The Panacea Society was founded by a “clergyman’s widow, Mabel Barltrop, who declared herself the ‘daughter of God’, took the name Octavia and believed herself to be the Shiloh of Southcott’s prophecies. She and twelve apostles founded the Society, originally called the Community of the Holy Ghost.” It really was a community – some seventy members lived at its building on Albany Street in Bedford in the 1930s. According to BBC Travel, it was:

Dominated by single women in their 40s, 50s and 60s, [who] sent squares of linen that they claimed would heal any affliction to more than 120,000 believers worldwide….

These women were unable or unwilling to keep up with a period of intense social change, according to museum manager Gemma Papineau. “They had the mentality of scared people trying to protect themselves,” she said. “They built high walls around their campus, locked themselves inside it and made sure that everyone living with them believed exactly the same as them.”

The Panaceans were mostly conservative, right-wing, Christian ‘spinsters’, raised in the Victorian era and excluded from positions of authority within the church and in their lives. Part of the reason they fell in love with Joanna Southcott’s story, perhaps, was because of the power it granted to an ageing, childless, single woman. They went so far as to configure the Christian Trinity as a square, with Octavia as the Daughter of God. Just as Eve had first brought sin into the world, they believed, it was up to a woman to erase it – and provide mankind’s ultimate redemption.

Alas, the number of members dwindled over the years and the last one died in 2012. With that, the society’s assets were transferred to the Panacea Charitable Trust, which exists to promote research into millenarian movements and to help relieve poverty in the Bedford area. It also operates the Panacea Museum, which is devoted to the society.

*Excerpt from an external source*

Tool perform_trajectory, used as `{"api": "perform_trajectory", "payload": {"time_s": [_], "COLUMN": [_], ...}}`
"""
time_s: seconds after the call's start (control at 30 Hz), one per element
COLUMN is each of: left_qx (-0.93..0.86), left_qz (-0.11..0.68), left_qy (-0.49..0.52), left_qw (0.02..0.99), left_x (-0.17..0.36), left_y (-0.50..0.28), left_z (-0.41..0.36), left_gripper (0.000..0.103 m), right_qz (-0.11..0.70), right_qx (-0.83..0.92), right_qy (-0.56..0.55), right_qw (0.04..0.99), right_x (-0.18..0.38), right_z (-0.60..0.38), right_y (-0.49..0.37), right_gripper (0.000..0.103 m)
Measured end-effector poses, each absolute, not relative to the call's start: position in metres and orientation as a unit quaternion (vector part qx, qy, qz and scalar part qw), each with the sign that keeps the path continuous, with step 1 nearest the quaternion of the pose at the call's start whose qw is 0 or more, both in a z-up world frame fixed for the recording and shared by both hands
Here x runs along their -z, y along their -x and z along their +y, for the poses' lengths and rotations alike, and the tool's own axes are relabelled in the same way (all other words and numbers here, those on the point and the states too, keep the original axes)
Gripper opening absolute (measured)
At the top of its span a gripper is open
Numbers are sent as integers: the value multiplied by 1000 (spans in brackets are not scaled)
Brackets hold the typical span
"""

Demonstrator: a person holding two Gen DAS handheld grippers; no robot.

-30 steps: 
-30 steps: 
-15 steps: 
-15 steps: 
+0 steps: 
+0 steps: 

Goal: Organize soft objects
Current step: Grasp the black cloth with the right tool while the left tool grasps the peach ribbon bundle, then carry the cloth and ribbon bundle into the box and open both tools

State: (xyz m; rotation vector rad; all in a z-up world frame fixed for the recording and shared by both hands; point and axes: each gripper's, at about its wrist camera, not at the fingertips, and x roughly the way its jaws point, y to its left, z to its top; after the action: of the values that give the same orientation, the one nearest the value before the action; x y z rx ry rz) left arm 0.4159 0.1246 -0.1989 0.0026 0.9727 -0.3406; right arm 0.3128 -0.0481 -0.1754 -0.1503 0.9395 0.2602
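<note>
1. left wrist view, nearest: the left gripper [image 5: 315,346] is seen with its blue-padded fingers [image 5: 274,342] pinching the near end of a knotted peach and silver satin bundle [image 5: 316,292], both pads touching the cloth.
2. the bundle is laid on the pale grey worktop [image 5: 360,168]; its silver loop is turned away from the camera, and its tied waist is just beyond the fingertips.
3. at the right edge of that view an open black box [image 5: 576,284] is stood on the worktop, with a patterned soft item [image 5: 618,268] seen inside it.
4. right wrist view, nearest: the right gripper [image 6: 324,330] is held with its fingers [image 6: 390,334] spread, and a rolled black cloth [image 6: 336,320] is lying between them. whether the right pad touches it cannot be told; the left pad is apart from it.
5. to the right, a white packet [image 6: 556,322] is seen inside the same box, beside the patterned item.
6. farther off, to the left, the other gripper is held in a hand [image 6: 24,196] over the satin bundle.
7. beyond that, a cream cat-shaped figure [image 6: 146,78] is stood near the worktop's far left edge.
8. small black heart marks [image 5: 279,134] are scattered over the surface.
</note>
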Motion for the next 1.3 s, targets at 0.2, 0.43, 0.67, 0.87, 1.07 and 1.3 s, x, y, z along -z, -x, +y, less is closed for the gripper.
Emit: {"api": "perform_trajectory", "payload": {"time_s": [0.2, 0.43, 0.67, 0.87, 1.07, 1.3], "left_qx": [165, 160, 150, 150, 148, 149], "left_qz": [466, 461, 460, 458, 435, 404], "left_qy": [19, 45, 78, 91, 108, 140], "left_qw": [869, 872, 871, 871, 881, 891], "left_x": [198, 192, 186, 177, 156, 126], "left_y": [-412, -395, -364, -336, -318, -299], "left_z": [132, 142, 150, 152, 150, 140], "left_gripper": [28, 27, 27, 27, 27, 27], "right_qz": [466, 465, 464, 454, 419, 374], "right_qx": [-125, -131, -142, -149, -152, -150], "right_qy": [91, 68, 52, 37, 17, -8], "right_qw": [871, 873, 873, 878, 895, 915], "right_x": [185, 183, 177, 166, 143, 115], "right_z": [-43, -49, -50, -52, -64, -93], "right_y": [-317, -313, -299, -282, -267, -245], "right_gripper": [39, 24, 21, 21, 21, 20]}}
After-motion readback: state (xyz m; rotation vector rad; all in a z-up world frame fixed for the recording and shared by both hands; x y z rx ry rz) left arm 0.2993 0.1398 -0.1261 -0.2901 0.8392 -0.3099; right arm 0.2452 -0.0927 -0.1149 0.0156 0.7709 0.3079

What about the box? If you’re really interested, a replica box is on display at the museum, and a book by Frances Brown can tell you more:

If the name of Joanna Southcott strikes a chord today, it is usually in connection with her famous Box of Sealed Prophecies. But, if asked what that Box is, some will assure you that it contains the secrets of the second coming, while others say that it holds nothing more significant than a woman’s lacy night cap and a pistol. As to where the Box is now, some repeat that it was opened in 1927 in Westminster Hall and that it is now housed in the Harry Price Library in London. Others have suggested that its contents are in the British Library, while the Box itself languishes in a cellar of the British Museum. Still others maintain that the Box no longer exists – if, indeed, it ever did.

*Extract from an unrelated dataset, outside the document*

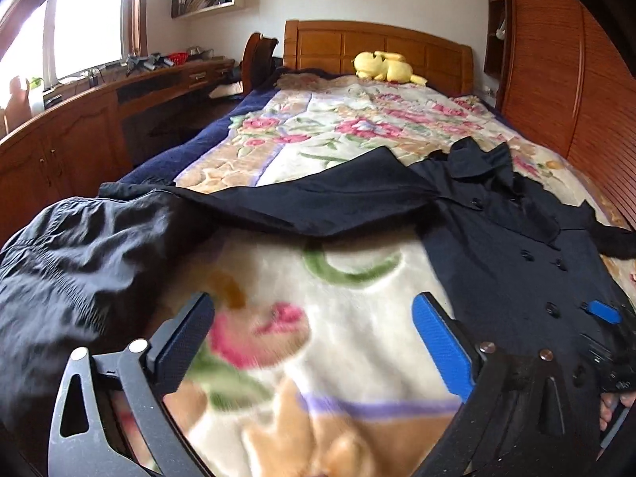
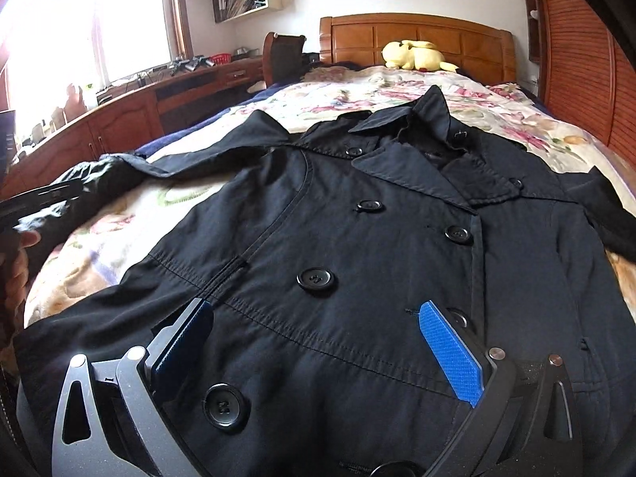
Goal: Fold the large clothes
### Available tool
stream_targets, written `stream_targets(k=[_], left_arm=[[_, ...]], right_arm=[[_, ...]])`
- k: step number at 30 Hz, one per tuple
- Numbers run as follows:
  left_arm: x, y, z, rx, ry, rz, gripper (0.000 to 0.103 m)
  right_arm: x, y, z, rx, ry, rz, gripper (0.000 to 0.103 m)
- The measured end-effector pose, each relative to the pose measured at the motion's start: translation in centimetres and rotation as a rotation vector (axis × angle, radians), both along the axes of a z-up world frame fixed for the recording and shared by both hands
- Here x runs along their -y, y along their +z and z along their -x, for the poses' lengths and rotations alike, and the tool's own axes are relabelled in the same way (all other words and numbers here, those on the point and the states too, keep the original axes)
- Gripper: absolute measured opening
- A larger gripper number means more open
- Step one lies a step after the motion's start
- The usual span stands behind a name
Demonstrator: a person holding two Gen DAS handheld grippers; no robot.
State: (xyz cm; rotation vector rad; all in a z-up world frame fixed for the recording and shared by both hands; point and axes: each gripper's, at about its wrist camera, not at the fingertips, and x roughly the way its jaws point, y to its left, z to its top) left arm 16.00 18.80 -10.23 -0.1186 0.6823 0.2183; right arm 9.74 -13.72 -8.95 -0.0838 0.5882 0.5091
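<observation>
A dark navy double-breasted coat (image 2: 357, 246) lies face up on the floral blanket, collar toward the headboard. In the left wrist view the coat body (image 1: 516, 246) is at the right and its left sleeve (image 1: 278, 206) stretches out to a bunched cuff end (image 1: 79, 246). My left gripper (image 1: 314, 342) is open and empty, over bare blanket below the sleeve. My right gripper (image 2: 318, 349) is open and empty, just above the coat's lower front among the buttons. The right gripper also shows in the left wrist view (image 1: 604, 314), and the left gripper at the right wrist view's left edge (image 2: 43, 194).
The floral blanket (image 1: 338, 127) covers the bed with its wooden headboard (image 1: 377, 45). A yellow plush toy (image 1: 383, 65) lies at the head. A wooden desk and cabinets (image 1: 79, 135) run along the left under a window. A slatted wooden wardrobe (image 1: 576, 79) stands at the right.
</observation>
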Motion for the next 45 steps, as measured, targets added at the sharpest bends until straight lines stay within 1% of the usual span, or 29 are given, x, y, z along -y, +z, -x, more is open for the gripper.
stream_targets(k=[8,10,12,13,15,18,22,26,28,29,30,33,37,39,42,45], left_arm=[[-4.0,-1.5,-4.8,-0.065,0.022,0.055,0.09],[-4.6,-1.9,-6.2,-0.082,0.028,0.066,0.085],[-5.0,-2.2,-7.0,-0.093,0.038,0.081,0.078],[-5.3,-2.4,-7.5,-0.094,0.04,0.096,0.076],[-6.0,-2.8,-8.4,-0.099,0.052,0.134,0.069],[-6.9,-3.3,-9.7,-0.122,0.088,0.152,0.06],[-8.0,-3.9,-10.9,-0.141,0.124,0.198,0.053],[-8.6,-4.5,-12.0,-0.176,0.152,0.205,0.045],[-8.7,-4.6,-12.5,-0.18,0.156,0.201,0.038],[-8.7,-4.5,-12.7,-0.177,0.158,0.195,0.029],[-8.6,-4.4,-12.9,-0.174,0.156,0.189,0.018],[-8.0,-4.0,-13.7,-0.171,0.143,0.159,0.005],[-6.1,-2.2,-13.6,-0.123,0.109,0.094,0.002],[-4.4,-0.7,-13.1,-0.088,0.068,0.075,0.002],[-1.1,1.8,-11.9,-0.043,-0.028,0.073,0.002],[2.4,3.7,-10.8,-0.034,-0.109,0.048,0.002]], right_arm=[[-0.4,-0.5,0.2,0.004,0.0,-0.01,0.103],[-0.5,-0.3,0.2,0.002,0.001,-0.009,0.103],[-0.5,-0.3,0.2,0.004,0.002,-0.008,0.103],[-0.6,-0.3,0.2,0.005,0.002,-0.008,0.103],[-0.6,-0.3,0.2,0.01,0.004,-0.006,0.103],[-0.8,-0.3,0.4,0.018,0.004,-0.001,0.103],[-0.4,-0.2,0.4,0.02,0.007,-0.021,0.103],[-0.6,-0.5,-0.1,-0.001,0.01,-0.02,0.103],[-0.9,-0.5,-0.2,-0.008,0.014,-0.012,0.103],[-0.9,-0.5,-0.2,-0.008,0.015,-0.01,0.103],[-1.0,-0.5,-0.3,-0.007,0.016,-0.011,0.103],[-1.0,-0.4,-0.5,-0.011,0.016,-0.014,0.103],[-1.0,-0.5,-0.6,-0.013,0.017,-0.012,0.103],[-0.9,-0.5,-0.5,-0.011,0.017,-0.013,0.103],[-0.9,-0.5,-0.5,-0.01,0.017,-0.012,0.103],[-0.9,-0.5,-0.5,-0.007,0.016,-0.009,0.103]])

The truth is far simpler yet in some ways more mysterious. The Box does exist. The author has seen and examined it. There has been an unbroken chain of custodians from Joanna’s day to this, and the present guardians of the Box take their responsibilities every bit as seriously as their predecessors. Moreover, all the evidence suggests that Joanna Southcott’s Box has not been opened for at least a hundred and fifty years and that it contains prophecies which have been kept with their seals intact ever since her death.

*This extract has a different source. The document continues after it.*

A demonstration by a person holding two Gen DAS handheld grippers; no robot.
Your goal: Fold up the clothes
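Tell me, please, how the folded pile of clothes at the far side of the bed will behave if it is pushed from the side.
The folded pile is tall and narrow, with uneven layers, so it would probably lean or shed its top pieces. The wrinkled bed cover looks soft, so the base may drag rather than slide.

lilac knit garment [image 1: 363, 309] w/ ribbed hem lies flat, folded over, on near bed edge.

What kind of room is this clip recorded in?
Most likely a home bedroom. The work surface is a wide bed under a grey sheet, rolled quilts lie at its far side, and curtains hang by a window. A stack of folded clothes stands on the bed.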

This book, by establishing the provenance of the Box, dispels the falsehoods that have blurred its history. Joanna Southcott’s Box of Sealed Prophecies is locked, nailed and corded, its contents still awaiting examination.

Both Joanna Southcott and the Panacea Society sound very interesting and well worth further research. (Were they really a bunch of conservative spinsters, afraid of social change? The unconventionality of their faith would suggest otherwise.) Southcott herself reminds me of Hildegard of Bingen, Brigitte of Sweden, or Julian of Norwich – medieval women who received inspired messages, but of whom the Church had a great deal of suspicion. A website dedicated to reprinting Southcott’s writings may be found at joannasouthcott.com; judge for yourself if she was heretical.